**EXERCISE INSTRUCTIONS:**
In the listing below, every line with the word "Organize" needs to be copied.

BEGIN DATA

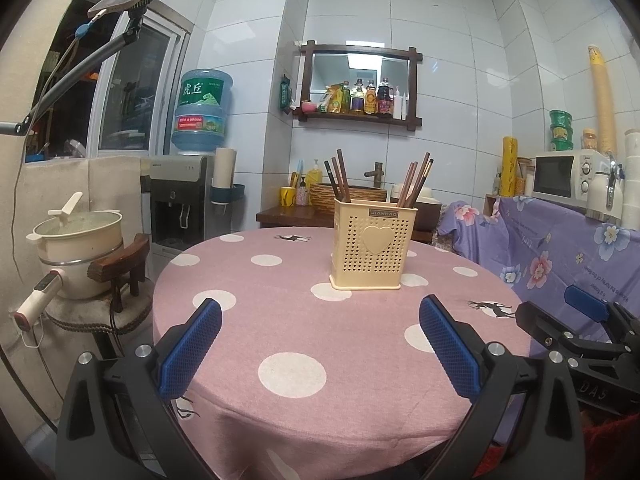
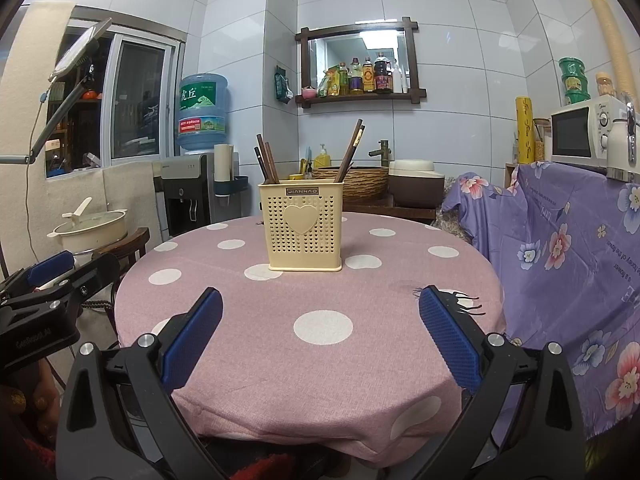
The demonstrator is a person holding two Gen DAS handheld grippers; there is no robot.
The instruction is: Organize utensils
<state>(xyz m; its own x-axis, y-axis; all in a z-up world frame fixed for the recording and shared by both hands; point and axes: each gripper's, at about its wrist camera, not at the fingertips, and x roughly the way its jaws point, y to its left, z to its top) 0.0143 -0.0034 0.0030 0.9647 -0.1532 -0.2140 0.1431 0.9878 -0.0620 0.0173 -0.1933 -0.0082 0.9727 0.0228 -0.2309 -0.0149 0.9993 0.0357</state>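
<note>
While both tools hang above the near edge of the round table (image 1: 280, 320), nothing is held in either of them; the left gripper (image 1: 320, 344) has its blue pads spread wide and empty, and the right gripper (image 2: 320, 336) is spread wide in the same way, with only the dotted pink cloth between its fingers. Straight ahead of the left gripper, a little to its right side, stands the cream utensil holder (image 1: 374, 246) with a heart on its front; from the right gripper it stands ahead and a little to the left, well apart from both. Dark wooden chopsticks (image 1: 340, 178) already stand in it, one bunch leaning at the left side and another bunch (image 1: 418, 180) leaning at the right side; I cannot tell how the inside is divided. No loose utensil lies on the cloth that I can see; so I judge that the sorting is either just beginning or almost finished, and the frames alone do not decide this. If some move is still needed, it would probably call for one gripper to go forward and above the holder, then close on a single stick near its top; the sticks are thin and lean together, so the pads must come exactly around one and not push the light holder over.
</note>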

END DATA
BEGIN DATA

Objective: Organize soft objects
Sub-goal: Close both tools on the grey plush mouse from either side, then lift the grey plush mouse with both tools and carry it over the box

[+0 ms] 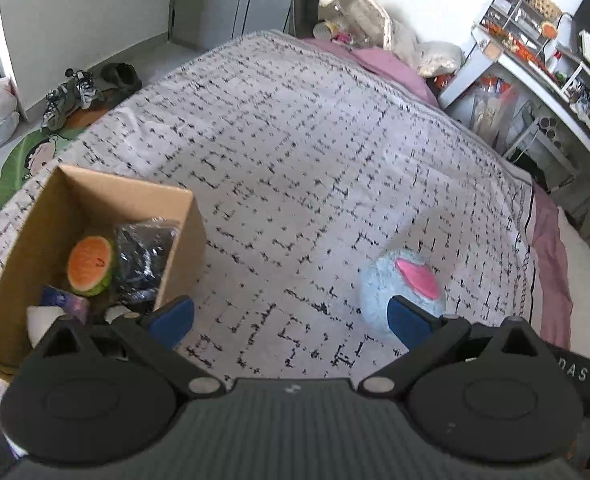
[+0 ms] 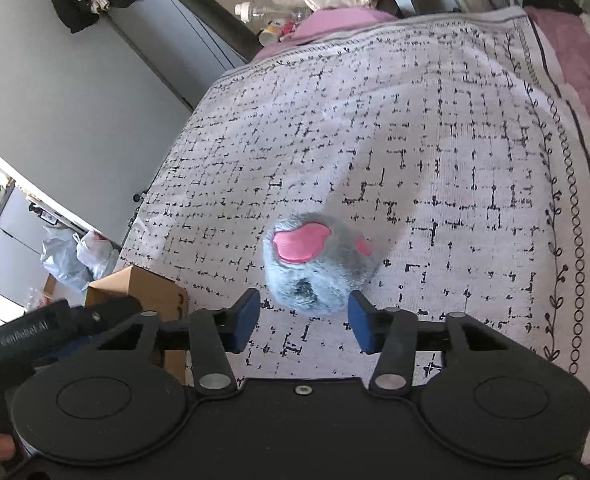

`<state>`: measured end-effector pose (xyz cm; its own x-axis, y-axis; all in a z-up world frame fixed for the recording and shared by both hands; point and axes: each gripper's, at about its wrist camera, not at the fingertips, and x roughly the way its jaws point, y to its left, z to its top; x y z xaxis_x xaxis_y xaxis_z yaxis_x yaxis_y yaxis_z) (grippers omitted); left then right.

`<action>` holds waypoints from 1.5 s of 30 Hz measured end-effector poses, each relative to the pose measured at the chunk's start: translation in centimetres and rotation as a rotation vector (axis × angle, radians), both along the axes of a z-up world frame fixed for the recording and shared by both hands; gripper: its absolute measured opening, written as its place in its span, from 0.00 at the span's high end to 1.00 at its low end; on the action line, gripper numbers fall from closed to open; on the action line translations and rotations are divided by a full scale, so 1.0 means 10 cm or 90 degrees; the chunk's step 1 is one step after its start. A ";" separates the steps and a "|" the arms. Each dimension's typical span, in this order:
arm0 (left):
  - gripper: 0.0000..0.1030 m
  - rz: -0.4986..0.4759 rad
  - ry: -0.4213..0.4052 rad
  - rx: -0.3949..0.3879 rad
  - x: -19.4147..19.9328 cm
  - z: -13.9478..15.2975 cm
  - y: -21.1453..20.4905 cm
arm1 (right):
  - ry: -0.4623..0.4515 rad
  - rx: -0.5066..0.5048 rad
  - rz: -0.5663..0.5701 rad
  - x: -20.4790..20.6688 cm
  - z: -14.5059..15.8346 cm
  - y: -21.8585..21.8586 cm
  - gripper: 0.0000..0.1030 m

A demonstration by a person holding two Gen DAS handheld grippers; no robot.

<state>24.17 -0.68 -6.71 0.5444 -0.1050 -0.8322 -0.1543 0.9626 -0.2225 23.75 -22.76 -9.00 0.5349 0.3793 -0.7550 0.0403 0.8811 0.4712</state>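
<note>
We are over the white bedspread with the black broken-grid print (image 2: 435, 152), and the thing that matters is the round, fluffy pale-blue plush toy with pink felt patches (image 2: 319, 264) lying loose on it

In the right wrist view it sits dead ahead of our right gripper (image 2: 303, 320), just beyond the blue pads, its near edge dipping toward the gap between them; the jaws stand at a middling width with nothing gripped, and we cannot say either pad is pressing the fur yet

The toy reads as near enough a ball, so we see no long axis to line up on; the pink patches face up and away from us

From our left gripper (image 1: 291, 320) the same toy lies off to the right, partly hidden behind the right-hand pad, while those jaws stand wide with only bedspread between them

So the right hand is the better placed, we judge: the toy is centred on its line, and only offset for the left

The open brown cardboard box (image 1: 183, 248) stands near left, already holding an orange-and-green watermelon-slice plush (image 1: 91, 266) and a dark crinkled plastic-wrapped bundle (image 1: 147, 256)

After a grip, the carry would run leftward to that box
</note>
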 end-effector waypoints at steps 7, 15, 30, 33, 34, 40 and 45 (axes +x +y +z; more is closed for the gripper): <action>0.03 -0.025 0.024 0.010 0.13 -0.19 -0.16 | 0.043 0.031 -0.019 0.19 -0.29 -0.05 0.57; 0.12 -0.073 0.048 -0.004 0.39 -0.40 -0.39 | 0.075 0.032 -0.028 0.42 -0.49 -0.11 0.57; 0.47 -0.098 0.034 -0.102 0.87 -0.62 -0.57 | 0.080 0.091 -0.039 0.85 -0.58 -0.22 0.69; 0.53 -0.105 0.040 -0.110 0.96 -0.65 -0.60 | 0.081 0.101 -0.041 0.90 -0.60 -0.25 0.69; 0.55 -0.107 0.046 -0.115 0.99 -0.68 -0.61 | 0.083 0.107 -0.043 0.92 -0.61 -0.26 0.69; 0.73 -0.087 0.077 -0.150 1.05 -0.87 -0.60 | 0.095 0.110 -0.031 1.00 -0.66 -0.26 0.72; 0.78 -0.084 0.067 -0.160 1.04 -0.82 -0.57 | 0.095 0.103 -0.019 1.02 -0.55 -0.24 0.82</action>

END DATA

**EXERCISE ANSWER:**
The instruction is: Organize utensils
Objective: Organize soft objects

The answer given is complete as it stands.